TASK -> Give back a single figure: the number of lines in the entries below that contain "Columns".

+++ TASK INPUT +++

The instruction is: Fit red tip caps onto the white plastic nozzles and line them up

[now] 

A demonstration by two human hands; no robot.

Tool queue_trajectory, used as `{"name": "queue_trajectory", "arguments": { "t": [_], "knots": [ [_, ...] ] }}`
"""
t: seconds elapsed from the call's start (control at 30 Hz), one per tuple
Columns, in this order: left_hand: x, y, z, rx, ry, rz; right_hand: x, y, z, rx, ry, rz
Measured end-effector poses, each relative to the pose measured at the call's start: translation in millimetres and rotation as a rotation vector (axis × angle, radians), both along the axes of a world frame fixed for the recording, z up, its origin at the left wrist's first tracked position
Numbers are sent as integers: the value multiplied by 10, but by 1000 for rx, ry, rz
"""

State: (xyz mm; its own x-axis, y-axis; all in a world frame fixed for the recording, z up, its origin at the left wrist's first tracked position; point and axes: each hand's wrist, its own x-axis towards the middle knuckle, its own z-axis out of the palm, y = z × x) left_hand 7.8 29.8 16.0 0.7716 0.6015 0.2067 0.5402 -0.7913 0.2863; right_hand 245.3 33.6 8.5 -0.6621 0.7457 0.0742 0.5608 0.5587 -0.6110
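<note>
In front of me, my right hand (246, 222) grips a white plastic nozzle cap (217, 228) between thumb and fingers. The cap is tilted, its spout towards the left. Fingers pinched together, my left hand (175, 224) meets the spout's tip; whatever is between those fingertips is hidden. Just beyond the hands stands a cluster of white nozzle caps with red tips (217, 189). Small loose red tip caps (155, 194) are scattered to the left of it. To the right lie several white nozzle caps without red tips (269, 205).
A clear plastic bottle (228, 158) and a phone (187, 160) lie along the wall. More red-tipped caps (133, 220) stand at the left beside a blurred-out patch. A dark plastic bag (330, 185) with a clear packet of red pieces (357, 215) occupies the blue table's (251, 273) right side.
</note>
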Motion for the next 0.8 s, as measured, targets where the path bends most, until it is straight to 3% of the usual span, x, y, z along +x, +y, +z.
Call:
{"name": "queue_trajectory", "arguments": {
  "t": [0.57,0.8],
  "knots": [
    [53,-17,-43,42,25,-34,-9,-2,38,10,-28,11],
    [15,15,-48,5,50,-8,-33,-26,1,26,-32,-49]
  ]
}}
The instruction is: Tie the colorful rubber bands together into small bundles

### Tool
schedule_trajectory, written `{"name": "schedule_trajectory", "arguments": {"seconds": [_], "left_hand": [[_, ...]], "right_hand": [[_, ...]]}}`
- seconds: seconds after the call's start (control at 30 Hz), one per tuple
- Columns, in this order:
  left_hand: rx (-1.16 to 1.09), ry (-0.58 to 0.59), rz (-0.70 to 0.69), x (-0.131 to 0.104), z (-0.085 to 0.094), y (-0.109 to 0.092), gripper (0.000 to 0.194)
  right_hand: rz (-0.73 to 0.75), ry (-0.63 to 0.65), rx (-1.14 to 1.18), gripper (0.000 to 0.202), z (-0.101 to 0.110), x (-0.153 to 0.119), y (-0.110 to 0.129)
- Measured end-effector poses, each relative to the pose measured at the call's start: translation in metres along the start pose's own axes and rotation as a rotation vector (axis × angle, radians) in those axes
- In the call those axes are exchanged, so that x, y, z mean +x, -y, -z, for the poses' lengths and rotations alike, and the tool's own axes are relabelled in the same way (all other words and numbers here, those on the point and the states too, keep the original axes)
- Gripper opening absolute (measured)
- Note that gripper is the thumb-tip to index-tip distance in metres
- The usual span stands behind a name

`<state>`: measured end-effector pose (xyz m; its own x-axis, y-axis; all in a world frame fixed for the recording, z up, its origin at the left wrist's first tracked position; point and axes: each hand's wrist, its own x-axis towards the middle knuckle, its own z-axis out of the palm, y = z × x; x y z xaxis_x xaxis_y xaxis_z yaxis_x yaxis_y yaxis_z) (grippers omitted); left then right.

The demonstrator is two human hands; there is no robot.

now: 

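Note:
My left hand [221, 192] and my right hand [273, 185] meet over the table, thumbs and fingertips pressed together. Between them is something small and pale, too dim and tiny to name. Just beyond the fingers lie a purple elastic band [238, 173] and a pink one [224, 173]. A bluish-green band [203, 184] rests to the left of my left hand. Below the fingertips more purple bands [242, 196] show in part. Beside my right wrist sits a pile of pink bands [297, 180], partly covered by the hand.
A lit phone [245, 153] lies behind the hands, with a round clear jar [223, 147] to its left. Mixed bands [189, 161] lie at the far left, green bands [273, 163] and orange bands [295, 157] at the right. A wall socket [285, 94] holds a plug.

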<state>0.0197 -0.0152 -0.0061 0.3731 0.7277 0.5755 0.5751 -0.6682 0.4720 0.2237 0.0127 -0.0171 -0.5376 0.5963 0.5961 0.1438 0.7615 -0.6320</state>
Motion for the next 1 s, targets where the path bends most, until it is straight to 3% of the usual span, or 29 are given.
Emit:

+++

EXERCISE RESULT -> 2